For by grace you have been saved through faith; and this is not your own doing, it is the gift of God- not because of works, lest any man should boast. For we are his workmanship, created in Christ Jesus for good works, which God prepared beforehand, that we should walk in them. Eph. 2:8-10 (RSV)

This way of “receiving our life” rather than “making something of ourselves” is foreign to the world, to most of Christendom and to many of us. But now that we are New Creations (2 Cor. 5:17) we need to learn the new and living way to walk. Most of us have been raised in a world which teaches “the Lord helps those who help themselves” and the power of the “seven habits of a highly successful person”. From here many of us were saved into a mixture of “do-it-yourself”, self help and trusting God. What does that make? Look around. How much of your thinking about your life is balanced on what you can do for God with your skill-set, gift-mix, education or passion of devotion? I fasted and prayed for years for God to open the heavens in our region, only to find out Jesus opened the heavens 2000 years ago, and that there is no barrier in our region to the risen Christ. What I was doing was the equivolent to 2nd grade “busy work”. Now I am entering into what He has already done. Now, any open door before me relationally, I walk through --- both “spiritual doors” and “natural doors” as I receive my life from Him, in the meantime, I enjoy, experience and worship my Lord.
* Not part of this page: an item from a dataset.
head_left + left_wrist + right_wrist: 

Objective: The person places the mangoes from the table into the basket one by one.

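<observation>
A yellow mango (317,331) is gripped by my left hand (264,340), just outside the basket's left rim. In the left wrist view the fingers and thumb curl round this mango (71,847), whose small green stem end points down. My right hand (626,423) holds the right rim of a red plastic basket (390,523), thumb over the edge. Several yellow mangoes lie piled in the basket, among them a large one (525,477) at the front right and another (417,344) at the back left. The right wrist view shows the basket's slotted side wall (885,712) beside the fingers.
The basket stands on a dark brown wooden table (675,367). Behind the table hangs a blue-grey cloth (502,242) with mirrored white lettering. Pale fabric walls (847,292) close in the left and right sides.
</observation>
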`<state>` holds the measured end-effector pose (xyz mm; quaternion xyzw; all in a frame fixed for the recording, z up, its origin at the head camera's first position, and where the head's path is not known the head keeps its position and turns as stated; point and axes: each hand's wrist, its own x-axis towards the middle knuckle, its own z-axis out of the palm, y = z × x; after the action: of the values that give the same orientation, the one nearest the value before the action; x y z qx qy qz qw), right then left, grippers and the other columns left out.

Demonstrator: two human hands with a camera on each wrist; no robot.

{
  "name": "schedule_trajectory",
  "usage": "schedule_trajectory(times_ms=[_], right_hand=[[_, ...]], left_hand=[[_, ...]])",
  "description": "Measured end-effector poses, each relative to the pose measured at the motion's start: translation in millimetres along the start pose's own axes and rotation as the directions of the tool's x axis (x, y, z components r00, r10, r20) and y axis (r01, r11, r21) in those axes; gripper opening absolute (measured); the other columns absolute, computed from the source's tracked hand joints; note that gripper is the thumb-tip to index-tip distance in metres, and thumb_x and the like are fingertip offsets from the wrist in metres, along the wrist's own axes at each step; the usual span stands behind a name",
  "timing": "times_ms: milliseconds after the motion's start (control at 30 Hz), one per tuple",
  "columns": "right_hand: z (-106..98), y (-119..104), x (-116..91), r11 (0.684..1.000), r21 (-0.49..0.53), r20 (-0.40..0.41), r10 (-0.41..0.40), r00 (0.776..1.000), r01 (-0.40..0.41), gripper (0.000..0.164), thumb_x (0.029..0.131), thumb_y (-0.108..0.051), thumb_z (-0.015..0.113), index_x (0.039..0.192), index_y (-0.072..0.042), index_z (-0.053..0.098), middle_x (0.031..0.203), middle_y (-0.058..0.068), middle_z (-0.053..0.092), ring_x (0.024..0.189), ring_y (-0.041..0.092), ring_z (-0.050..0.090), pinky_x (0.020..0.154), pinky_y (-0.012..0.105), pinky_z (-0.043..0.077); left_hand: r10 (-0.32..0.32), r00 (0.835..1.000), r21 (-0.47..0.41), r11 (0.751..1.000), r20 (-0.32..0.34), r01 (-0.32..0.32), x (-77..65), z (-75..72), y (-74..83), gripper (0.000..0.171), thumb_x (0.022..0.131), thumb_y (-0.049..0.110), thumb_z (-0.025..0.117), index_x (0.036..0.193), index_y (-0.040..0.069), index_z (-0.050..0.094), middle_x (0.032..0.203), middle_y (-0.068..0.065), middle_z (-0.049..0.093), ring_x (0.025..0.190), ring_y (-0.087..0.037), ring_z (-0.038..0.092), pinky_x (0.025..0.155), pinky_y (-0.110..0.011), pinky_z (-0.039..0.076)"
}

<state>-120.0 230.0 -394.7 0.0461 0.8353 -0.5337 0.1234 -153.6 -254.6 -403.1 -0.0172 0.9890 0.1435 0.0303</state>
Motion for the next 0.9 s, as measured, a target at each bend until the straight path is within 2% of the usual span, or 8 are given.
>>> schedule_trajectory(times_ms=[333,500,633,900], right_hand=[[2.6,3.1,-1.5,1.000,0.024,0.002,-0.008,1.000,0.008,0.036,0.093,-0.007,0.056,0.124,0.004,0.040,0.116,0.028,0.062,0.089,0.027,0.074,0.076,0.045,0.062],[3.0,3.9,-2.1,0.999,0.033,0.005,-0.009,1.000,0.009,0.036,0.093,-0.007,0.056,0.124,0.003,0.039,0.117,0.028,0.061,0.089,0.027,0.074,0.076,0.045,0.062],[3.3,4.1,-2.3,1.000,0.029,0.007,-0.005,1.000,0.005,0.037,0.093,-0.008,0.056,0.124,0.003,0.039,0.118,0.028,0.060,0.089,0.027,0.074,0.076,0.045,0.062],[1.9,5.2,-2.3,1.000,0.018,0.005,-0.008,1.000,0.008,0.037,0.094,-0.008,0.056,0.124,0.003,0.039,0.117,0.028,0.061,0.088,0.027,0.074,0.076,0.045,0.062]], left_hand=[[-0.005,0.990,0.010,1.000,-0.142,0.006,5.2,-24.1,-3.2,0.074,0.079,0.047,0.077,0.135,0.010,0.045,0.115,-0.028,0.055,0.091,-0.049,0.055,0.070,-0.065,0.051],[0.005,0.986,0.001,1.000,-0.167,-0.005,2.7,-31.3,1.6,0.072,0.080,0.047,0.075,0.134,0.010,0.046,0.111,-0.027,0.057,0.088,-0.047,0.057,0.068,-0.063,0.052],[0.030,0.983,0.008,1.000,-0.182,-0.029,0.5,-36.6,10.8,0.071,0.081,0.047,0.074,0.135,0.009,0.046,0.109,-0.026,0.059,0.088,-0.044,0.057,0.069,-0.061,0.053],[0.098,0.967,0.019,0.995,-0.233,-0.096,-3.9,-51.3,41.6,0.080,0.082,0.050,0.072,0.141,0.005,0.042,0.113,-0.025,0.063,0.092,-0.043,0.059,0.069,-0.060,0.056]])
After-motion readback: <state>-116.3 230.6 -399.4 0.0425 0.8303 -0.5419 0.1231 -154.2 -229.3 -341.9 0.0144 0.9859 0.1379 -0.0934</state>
I want to take a moment and emphasize that this is not just about “praying for people in the market place”. This is about how to live life in its totality. All of life from when, where and how to turn in your lease car to healing the woman ahead of you in the line at the grocery store, to making vital career connections, to disciplining your children is a whole. Life is a whole. Our spiritual life not separate from our natural.

But . . . but does this really work?

Yes.

But only if you get rid of the slave woman and her son!

What?

How do we receive our life from heaven?

How do received our inheritance as sons?

This is what Paul is making every effort to teach the Galatian church who had begun so well, but got muddled up, confused, bewitched, bothered and bewildered and who in effort to fix the situation entered into MORE and MORE performance behavior. Have you ever been there? I have. Here is what Paul says to them.
“Abraham had two sons, one by a slave and one by a free woman.” (Gal. 4:22)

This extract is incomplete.